One of my pet peeves is seeing people desperate to try and mend things with those who are toxic. I've done this repeatedly in the past and I have learnt from it, so do the same! Not everyone meshes well together, just accept it! It's like cheating in a relationship. What is making you stay with someone? You can leave a friendship and a relationship in the same way and you will live on, trust me. 

Negative = Positive 

2014 was definitely one of my tougher years. I went through a lot of hard times and I had to struggle a lot. There were times where I really, really, really wanted to just curl up into a ball of depression and hide away somewhere, away from the world and its turbulent nature.

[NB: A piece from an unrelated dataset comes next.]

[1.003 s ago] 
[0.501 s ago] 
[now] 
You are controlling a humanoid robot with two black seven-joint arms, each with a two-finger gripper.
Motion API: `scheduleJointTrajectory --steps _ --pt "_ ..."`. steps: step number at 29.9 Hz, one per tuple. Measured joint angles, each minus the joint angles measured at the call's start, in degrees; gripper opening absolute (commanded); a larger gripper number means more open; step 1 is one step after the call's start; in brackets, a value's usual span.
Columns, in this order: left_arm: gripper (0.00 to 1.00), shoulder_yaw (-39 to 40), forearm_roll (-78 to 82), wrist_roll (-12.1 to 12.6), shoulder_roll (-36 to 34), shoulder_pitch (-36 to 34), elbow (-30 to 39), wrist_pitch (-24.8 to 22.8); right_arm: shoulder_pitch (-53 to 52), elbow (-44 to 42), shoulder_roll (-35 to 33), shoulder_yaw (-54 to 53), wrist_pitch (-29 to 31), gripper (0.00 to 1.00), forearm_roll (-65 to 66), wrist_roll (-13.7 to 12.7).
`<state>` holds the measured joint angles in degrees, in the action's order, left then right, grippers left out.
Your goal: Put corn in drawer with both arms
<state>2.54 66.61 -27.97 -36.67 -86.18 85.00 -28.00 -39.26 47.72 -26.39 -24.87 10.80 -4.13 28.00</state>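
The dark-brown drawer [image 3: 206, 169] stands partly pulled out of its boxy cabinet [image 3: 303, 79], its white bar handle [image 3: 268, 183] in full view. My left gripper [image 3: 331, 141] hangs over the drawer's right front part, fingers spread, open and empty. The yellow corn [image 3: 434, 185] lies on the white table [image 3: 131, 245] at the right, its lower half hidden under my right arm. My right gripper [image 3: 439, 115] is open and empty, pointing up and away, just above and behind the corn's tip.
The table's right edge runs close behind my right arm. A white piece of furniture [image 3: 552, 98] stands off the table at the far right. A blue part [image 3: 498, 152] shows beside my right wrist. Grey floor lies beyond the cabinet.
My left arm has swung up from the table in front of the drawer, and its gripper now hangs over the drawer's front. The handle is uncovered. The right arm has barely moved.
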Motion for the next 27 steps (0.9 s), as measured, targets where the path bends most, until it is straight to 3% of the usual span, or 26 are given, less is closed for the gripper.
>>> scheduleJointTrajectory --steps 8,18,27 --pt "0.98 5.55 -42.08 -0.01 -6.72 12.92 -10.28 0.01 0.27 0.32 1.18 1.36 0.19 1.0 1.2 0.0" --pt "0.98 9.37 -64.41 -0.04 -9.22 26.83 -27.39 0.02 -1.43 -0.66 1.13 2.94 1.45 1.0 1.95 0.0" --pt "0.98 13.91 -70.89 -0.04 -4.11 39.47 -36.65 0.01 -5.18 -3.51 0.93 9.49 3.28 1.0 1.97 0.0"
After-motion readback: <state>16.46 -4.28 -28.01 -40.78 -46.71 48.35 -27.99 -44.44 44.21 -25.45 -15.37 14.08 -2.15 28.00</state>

Me at one of my happier times! 
I sympathise with anyone going through genuine struggles, I really do. In some cases, it's not possible to do this at all due to the nature of the person's emotions, however I think that our minds are seriously, seriously powerful. Sometimes when I feel like I'm about to hit a phase of negativity, I project my heightened state of emotions onto a task. It might be a blog post, but usually I don't write if I'm not in a decent mood because I'm afraid of dipping in quality. I might just go out for a walk somewhere, try on some new makeup, write my feelings down. It differs for everyone. 

Just try to find your peace because I have reached states where I have said things I really regret and can't take back, all because I let my thoughts get the better of me. When they run on and on, they get worse and worse. Escape them and realise that you can overcome a lot in life if you try to put yourself in control of your energy.